Come per Platone e
Aristotele, anche per Plotino l’«Uno» non ama il mondo, ma è amato dal mondo; sono
quindi assenti le condizioni per le quali l’«Uno» voglia salvare il mondo
direttamente o mediante un salvatore come nel cristianesimo. L’«Uno» dona ogni
bene all’altro da sé con la stessa necessità con cui la luce diffonde la sua
luminosità su tutte le cose. Sono invece il mondo e l’uomo nel mondo ad essere
attratti dall’«Uno» e a volgersi all’«Uno» spogliandosi della propria mondanità
e umanità. Non è quindi al cristianesimo, ma all’insegnamento delle “Upanisad”, in cui si esprime la sapienza
d’Oriente, che si rifà l’ascesi di Plotino come itinerario dell’anima per il
ricongiungimento con l’«Uno».
In questo
itinerario, che è tanto un’ascesi quanto un’ascesa, l’anima si
risveglia dal sogno che l’aveva portata nel mondo. In ciò è la sua resurrezione
che, precisa Plotino contro il cristianesimo, è «dal corpo e non col corpo»,
perché risorgere col corpo equivale a cadere da un sogno all’altro.
Le vie del ritorno sono
tracciate dalla «bellezza», dall’«amore» e dall’«estasi». La “bellezza” consente di passare
dall’immagine sensibile all’idea universale di cui l’immagine è rivelazione. Non
chiudendosi in se stessa, ma rinviando ad altro, l’immagine è quel mezzo (metaxú) che consente all’anima di
risalire o di ritornare all’«Uno» da cui è discesa. Il ritorno all’«Uno»,
infatti, è percorribile solo mediante un ritorno a se stessi. Le tappe del
ritorno a Dio sono dunque le tappe della progressiva interiorizzazione
dell’Uomo. Lo stesso dicasi dell’ “amore”

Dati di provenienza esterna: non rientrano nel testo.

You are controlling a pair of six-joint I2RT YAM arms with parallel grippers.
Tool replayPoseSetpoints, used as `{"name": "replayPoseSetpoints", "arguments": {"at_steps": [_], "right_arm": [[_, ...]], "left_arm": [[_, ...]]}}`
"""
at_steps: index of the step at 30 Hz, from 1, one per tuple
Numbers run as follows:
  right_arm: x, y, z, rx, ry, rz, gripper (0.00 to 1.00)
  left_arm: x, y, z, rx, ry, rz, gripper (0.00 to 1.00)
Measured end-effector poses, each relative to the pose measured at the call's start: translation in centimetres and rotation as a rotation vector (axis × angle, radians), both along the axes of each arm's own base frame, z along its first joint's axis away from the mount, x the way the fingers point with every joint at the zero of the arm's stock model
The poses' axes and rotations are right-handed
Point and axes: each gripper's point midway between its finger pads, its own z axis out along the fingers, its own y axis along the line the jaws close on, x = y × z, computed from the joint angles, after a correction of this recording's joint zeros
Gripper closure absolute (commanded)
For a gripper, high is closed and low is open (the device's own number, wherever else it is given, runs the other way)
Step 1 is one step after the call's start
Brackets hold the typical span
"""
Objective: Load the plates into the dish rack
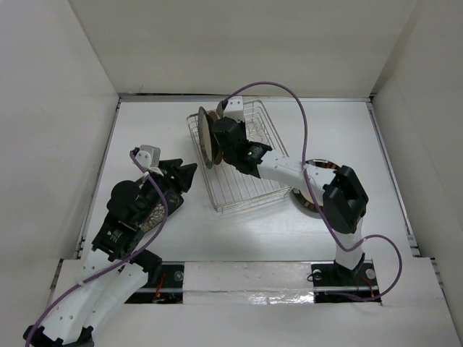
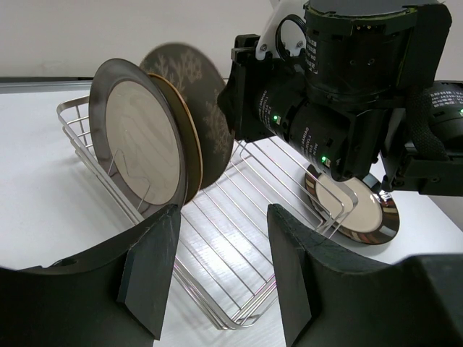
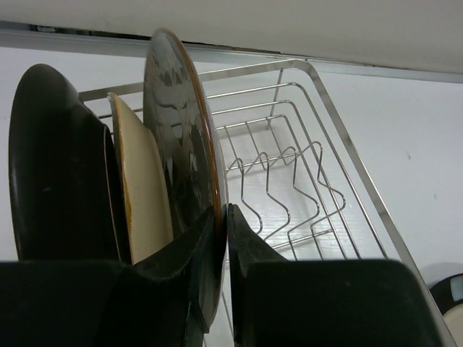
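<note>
- My right gripper (image 3: pixel 225 214) has one finger on each side of the grey plate (image 3: pixel 177 116), low on its rim. I cannot tell whether they are pressing on it or have let go.
- My left gripper (image 2: pixel 223 214) hangs with its fingers spread apart and nothing between them, pointed at the near side of the dish rack (image 1: pixel 246 195).
- The grey plate stands on edge in the rack. It is round and dark grey, with a pale branching motif and a thin orange-brown edge.
- Pressed close behind it stands the tan plate (image 3: pixel 137 181), then a dark-rimmed plate (image 3: pixel 58 159) with a cream centre. All three crowd the rack's far left end.
- A second dark-rimmed plate (image 2: pixel 369 217) lies flat on the white table (image 1: pixel 145 130), just beside the rack's right side and beneath my right arm (image 2: pixel 347 87).
- Beyond the grey plate, bare zigzag prongs and floor wires run to the rack's silver rim.
- White walls box in the table on the left, right and far sides, well apart from the rack.
</note>
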Motion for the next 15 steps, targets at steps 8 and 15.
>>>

che è passione che deriva dall’atto della visione: “éros” da “órasis” (Enneadi, III, 5, 3).
Se l’ “amore” considera
la bella apparenza non come espressione di sé, ma come rinvio ad altro da sé,
allora è iniziazione dello spirito e via all’intelligibile. Se l’ “amore” è per sua natura irrequietezza e
perenne insoddisfazione, come voleva il mito platonico di “Eros” figlio di Povertà e di Acquisto, ciò vuol dire che anche
nelle sue forme inferiori è condizionato dall’oscura presenza dell’«Uno» che lo
incalza oltre ogni limite. Ma se la “bellezza”

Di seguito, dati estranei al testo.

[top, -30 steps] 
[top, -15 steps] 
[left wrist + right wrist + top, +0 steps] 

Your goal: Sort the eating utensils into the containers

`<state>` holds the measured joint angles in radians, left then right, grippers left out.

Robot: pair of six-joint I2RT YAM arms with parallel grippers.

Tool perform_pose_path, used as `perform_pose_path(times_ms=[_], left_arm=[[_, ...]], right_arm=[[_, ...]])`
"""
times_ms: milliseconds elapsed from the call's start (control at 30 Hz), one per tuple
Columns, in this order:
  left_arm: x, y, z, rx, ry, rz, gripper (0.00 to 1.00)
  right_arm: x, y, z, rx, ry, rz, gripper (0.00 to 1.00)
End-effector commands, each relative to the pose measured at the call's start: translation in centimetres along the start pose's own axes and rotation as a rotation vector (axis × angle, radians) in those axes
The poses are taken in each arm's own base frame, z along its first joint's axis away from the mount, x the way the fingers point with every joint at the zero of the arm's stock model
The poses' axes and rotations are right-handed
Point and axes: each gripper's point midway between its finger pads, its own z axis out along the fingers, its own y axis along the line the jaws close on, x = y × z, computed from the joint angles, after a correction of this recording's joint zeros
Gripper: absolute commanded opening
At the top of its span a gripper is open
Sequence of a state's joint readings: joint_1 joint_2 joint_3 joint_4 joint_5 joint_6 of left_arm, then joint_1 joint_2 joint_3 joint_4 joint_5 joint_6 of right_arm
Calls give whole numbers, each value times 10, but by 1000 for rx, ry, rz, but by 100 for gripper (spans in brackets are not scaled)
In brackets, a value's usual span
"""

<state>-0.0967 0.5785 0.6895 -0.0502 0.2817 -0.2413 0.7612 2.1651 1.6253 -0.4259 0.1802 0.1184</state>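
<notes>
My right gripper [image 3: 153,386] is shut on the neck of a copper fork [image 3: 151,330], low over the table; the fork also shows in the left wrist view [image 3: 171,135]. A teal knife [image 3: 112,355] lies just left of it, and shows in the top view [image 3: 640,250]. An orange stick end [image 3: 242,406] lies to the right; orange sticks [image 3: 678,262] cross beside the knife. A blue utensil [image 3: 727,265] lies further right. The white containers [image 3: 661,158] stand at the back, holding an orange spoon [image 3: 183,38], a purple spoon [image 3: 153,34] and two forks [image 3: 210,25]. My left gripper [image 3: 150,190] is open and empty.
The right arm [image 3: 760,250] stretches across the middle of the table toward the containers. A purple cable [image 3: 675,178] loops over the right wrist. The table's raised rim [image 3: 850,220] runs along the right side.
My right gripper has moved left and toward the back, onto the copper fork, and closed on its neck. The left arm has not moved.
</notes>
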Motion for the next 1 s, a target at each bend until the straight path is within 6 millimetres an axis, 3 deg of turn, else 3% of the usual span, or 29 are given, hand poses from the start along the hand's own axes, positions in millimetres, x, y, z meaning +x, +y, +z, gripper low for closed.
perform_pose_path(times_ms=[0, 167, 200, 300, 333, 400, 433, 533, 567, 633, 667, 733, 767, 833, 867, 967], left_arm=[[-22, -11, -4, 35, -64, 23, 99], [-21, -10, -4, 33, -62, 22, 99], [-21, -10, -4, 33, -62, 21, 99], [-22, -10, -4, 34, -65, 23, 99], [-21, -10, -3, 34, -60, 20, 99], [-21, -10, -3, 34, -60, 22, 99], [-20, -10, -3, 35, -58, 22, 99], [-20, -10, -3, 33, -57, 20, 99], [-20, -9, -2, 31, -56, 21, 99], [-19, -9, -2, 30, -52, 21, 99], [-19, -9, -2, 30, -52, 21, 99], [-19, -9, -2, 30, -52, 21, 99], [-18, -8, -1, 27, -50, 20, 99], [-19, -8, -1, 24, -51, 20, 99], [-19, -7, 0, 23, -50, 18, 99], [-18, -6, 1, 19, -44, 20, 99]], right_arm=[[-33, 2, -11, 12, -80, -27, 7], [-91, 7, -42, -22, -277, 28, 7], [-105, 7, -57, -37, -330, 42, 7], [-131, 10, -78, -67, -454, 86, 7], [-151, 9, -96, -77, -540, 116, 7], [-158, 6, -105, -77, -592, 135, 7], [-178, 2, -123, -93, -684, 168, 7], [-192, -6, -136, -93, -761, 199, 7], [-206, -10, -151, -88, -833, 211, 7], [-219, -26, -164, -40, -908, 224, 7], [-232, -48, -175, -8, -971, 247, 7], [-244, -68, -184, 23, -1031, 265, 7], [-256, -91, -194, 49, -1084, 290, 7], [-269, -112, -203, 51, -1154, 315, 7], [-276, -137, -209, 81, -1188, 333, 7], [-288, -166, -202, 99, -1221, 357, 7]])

e l’ “amore” avvicinano all’«Uno»,
solo l’ “estasi”, il distacco da sé (ék-stasis) concede quell’intimo contatto
(prosbolé) che è unione assoluta con
l’unità originaria.
Qui l’anima si
spoglia della sua autocoscienza individuale, come da un’amara eredità
di cui è bello essere liberati, e si “perde”
nell’«Uno». Separandosi (ék-stasis)
dal sensibile, dal razionale e dall’individualità personale, l’ “anima” ripercorre a ritroso i gradi
dell’emanazione, rigettando ogni forma di molteplicità (áfele pánta) per ritirarsi nell’«Uno». Siccome poi l’«Uno» non è
oggetto, l’ “anima” può
congiungervisi solo ritrovandolo in se stessa, o, come dice Plotino, nel suo
centro profondo (Kéntron tés psychés):
«Essere solo in se stessa e non nell’essere, vuol dire essere in Dio» (Enneadi, VI, 9, 11).
Plotino rappresenta la vetta speculativa più elevata di un
vasto movimento di pensiero che, ispirandosi a Platone – donde il nome di
“neoplatonismo” – tenta di comporre in modi più o meno originali la “ricerca filosofica” con la “tradizione religiosa”. E così, mentre
nella Grecia antica la “ricerca
filosofica” era nata come volontà di liberazione dalle tradizioni, dai
costumi e dalle opinioni stabilite, con la prevalenza dell’interesse religioso,
che si registra nell’età illuministica, la “tradizione”
riprende i suoi diritti affermandosi come garanzia di una verità che non è più
il prodotto di una ricerca, ma il frutto di una rivelazione originaria.
Nota finale
Il neoplatonismo, di cui Plotino fu il più significativo
rappresentante, rientra nel vasto movimento sincretistico dell’epoca (III-V sec. d.C.); utilizzando
il complesso delle idee platoniche, il nuovo sistema filosofico fuse con
originalità elementi delle varie correnti di pensiero, non rimanendo
insensibile alle istanze mistiche e gnostiche dell’Oriente.